**Requirement**
Find the line with "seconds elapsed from" in the entries below. Repeat it, every following line, and the line with "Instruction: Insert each", exactly and with nothing added.

**Records from a dataset**
= Beginning of Section =

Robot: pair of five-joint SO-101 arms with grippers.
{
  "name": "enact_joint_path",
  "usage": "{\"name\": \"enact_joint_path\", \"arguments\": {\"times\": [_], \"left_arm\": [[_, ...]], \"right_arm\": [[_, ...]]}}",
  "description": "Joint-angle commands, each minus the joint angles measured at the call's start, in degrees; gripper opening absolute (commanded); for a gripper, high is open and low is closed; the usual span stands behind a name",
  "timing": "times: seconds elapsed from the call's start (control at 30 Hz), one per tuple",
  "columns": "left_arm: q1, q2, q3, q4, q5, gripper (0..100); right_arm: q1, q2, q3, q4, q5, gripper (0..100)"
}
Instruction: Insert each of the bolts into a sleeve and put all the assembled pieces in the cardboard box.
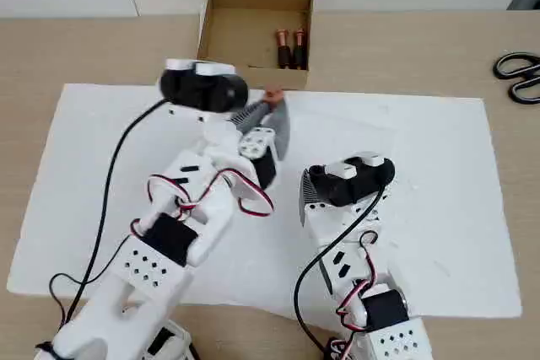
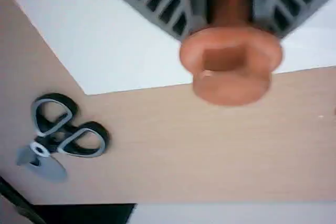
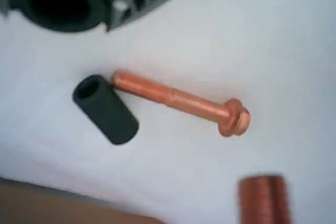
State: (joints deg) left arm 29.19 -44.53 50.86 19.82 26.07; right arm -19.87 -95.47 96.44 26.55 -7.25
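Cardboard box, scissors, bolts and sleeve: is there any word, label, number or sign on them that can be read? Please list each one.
None: no word, label, number or sign can be read on the cardboard box, the scissors, the held bolt, the loose bolt or the sleeve.

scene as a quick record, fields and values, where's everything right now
left gripper: shut on held bolt, beside the box's front wall
box: two finished pieces inside
loose bolt: flat on the white sheet, tip by a sleeve
right gripper: over the white sheet
scissors: on bare table, off the sheet
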Motion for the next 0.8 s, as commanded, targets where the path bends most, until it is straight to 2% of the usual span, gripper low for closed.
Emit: {"name": "enact_joint_path", "arguments": {"times": [0.0,0.13,0.4,0.77], "left_arm": [[2.9,-2.02,-0.31,-1.85,-0.53,1],[3.16,-2.02,-0.31,-1.85,-0.53,1],[3.16,-2.02,0.4,-2.11,-0.53,1],[3.16,-2.02,9.63,-15.38,-3.16,1]], "right_arm": [[-0.92,-1.27,0.35,0.22,-0.7,0.4],[-3.91,-1.27,0.35,0.22,-0.7,0.4],[-4.35,-1.36,0.09,-0.22,-0.7,0.4],[-4.44,-5.49,0.18,0.22,-1.05,0.4]]}}
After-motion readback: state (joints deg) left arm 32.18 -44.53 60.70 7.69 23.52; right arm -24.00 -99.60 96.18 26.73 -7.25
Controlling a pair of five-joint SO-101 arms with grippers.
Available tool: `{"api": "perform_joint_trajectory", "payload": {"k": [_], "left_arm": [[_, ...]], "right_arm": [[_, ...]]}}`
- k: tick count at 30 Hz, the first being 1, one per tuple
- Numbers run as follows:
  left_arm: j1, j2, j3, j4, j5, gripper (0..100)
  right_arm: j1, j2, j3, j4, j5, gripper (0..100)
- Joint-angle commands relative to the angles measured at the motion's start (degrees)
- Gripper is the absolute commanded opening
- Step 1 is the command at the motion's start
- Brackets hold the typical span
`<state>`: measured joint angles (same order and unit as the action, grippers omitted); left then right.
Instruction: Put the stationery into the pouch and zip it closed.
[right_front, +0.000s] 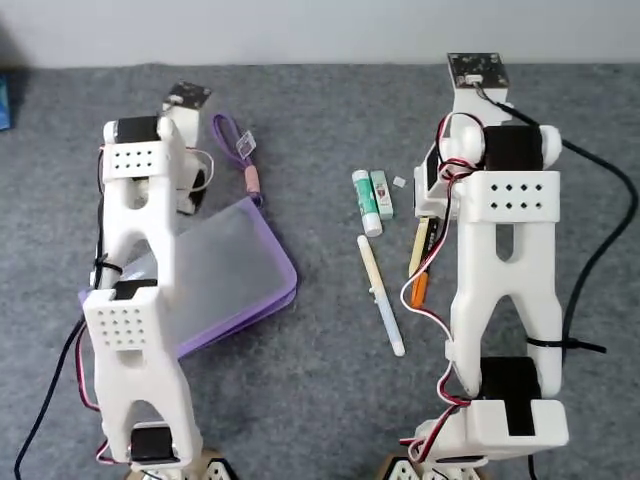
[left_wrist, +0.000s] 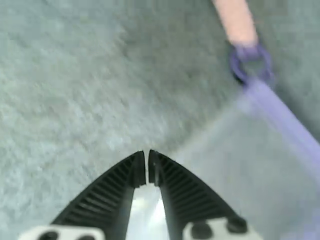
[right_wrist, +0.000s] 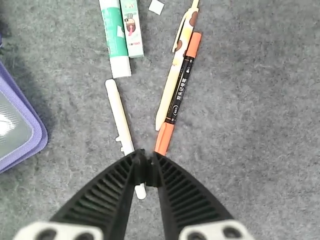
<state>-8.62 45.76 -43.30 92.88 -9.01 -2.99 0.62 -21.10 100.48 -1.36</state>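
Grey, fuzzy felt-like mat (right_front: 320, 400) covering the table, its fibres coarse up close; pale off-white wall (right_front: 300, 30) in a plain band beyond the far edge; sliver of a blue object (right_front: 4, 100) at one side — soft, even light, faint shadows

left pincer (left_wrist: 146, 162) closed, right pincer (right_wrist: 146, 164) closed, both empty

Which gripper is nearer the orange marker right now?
Right. The right gripper is at one end of the orange marker, beside the white pen. The left gripper is across the table at the purple pouch, near its zipper pull.
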Motion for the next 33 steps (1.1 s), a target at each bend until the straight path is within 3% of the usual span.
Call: {"api": "perform_joint_trajectory", "payload": {"k": [1,6,9,19,22,27,33], "left_arm": [[-0.18,4.57,-6.46,-2.64,2.29,5],[1.14,15.82,-16.13,7.03,1.67,4],[1.93,16.7,-16.4,8.09,-1.67,2],[9.14,-6.33,17.36,7.3,-4.84,2],[7.21,-12.48,21.67,5.36,-4.48,2],[-0.18,-21.27,17.98,5.45,0.35,2],[-7.82,-29.36,16.84,6.07,3.16,2]], "right_arm": [[-0.4,-0.57,0.09,2.24,-0.7,1.2],[-0.4,-0.75,0.09,2.33,-0.7,1.2],[-0.4,-0.75,0.09,2.33,-0.7,1.2],[-1.01,-0.22,0.26,2.33,-0.62,1.2],[-3.12,-0.13,2.55,2.33,-0.53,1.3],[-9.8,2.77,4.92,1.98,-0.79,7.2],[-15.78,13.85,-3.78,1.8,-6.24,11.8]]}}
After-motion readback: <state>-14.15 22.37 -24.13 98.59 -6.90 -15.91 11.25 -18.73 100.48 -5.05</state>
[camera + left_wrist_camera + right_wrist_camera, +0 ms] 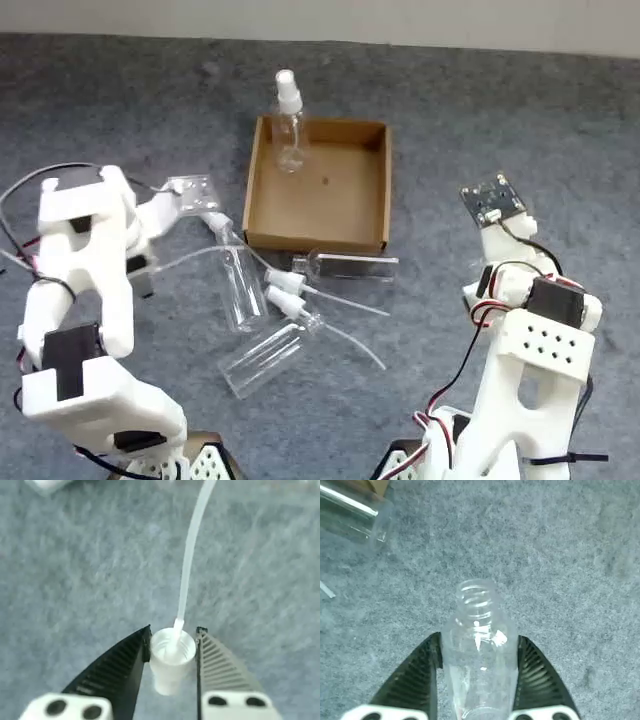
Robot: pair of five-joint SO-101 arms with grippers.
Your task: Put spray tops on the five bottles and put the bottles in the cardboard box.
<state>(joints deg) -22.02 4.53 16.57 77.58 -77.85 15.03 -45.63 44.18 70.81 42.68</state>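
Grey carpet (pixel 500 100) covers the table. The left gripper (pixel 172 636) is clamped on a white spray top (pixel 170 657), left of the cardboard box (pixel 385 190), with the dip tube (pixel 187 565) pointing away over the carpet. The right gripper (pixel 479 645) squeezes a clear uncapped bottle (pixel 479 625) by its body, neck open. One capped bottle (pixel 289 130) stands in the box's far left corner. Just near of the box lie what look like three bare bottles (pixel 240 285) and two loose spray tops (pixel 283 283), tubes trailing right.
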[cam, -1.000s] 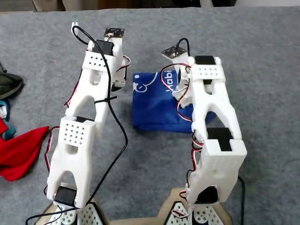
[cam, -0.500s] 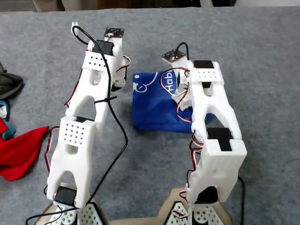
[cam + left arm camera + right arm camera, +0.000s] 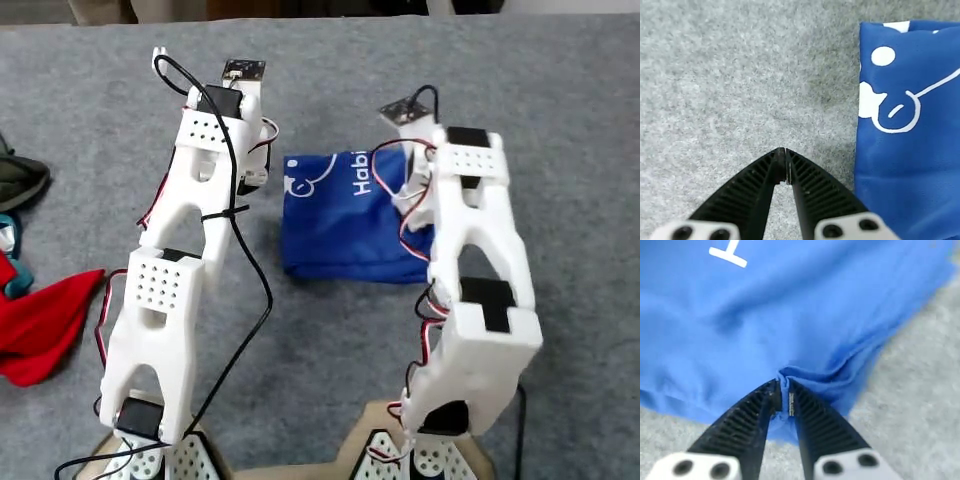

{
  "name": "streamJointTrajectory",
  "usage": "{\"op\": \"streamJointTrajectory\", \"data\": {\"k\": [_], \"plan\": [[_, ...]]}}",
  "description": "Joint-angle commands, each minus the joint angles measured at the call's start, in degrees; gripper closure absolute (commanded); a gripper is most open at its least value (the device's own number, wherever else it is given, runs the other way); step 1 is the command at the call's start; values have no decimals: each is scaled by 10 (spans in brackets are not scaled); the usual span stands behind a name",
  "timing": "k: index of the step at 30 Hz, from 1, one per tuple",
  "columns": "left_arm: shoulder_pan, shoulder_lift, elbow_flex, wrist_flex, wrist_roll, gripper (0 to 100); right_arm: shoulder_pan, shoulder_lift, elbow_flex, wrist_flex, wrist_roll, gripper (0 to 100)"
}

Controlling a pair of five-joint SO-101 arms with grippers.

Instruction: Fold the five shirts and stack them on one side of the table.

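Observation:
A folded blue shirt (image 3: 340,220) with white print lies on the grey table between the two arms. My right gripper (image 3: 782,399) is shut on a pinch of the blue shirt (image 3: 790,320) near its right edge, the cloth bunching at the fingertips. The right arm (image 3: 470,250) covers that side of the shirt from above. My left gripper (image 3: 782,165) is shut with nothing in it, just above the carpet beside the blue shirt's (image 3: 910,130) left edge. The left arm (image 3: 195,200) stands left of the shirt.
A crumpled red shirt (image 3: 45,325) lies at the table's left edge, with dark green cloth (image 3: 20,178) and a teal scrap (image 3: 8,235) beyond it. Grey carpet (image 3: 560,110) stretches open at the back and right.
The right arm has swung to the right over the shirt, uncovering more of the white print. The left arm has kept still.

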Motion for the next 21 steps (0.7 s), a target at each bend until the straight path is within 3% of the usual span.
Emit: {"op": "streamJointTrajectory", "data": {"k": [1,8,16,21], "plan": [[-3,-6,1,-4,-4,981,26,-69,1,25,2,990],[-3,-6,1,-4,-4,981,86,-94,2,62,2,990],[-3,-5,1,-4,-4,981,89,-98,63,61,3,981],[-3,-5,1,-4,-4,981,103,-100,57,53,2,815]]}}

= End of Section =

**Result below**
  "timing": "times: seconds elapsed from the call's start (control at 30 Hz), one per tuple",
  "columns": "left_arm: q1, q2, q3, q4, q5, gripper (0..100); right_arm: q1, q2, q3, q4, q5, gripper (0..100)"
}
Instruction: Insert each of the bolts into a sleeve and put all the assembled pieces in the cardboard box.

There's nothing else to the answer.